Task details =>
The needed output is the run of lines below from the one containing "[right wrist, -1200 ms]" through the one containing "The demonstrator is", copied exactly and free of pictures.
#### Source data ####
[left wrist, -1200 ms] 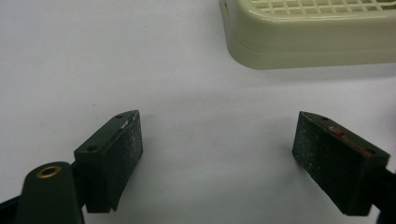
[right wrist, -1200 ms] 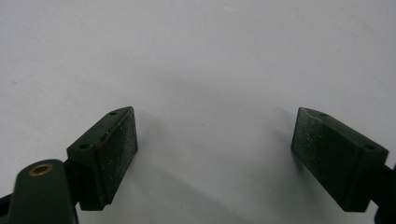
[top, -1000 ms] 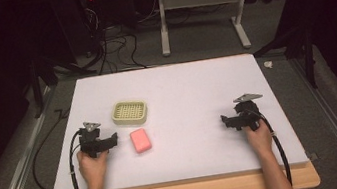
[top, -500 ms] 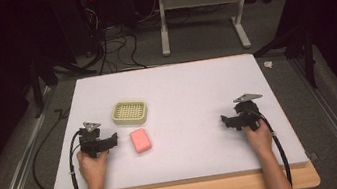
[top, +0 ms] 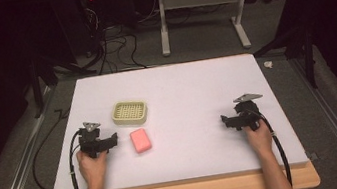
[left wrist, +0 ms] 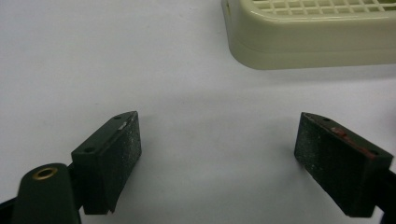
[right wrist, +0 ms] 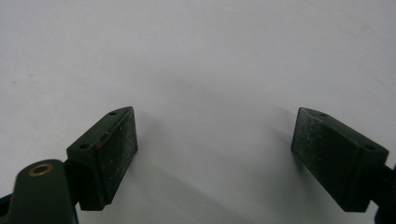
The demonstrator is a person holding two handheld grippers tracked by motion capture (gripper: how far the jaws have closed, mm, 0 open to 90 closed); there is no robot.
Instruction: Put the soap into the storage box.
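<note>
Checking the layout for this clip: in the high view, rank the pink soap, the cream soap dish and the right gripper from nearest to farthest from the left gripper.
1. Pink soap: just right of the left gripper, in front of its jaws.
2. Cream soap dish: a little farther, toward the table's far side.
3. Right gripper: farthest, across the table on the right.

On the white table (top: 180,87) I count one pink soap (top: 140,140) and one cream dish (top: 129,112) with a grid top. Two hands come in from the near edge, the left hand (top: 92,167) and the right hand (top: 260,139), each with one gripper: left gripper (top: 112,139), right gripper (top: 224,119).
</note>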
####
Task response =>
[right wrist, -1200 ms] 
[top, -1000 ms] 
[top, -500 ms] 
[top, +0 ms] 
[left wrist, +0 ms] 
[right wrist, +0 ms] 
The demonstrator is a person holding two handheld grippers tracked by motion capture (gripper: how far the jaws have closed, mm, 0 open to 90 closed); there is no robot.

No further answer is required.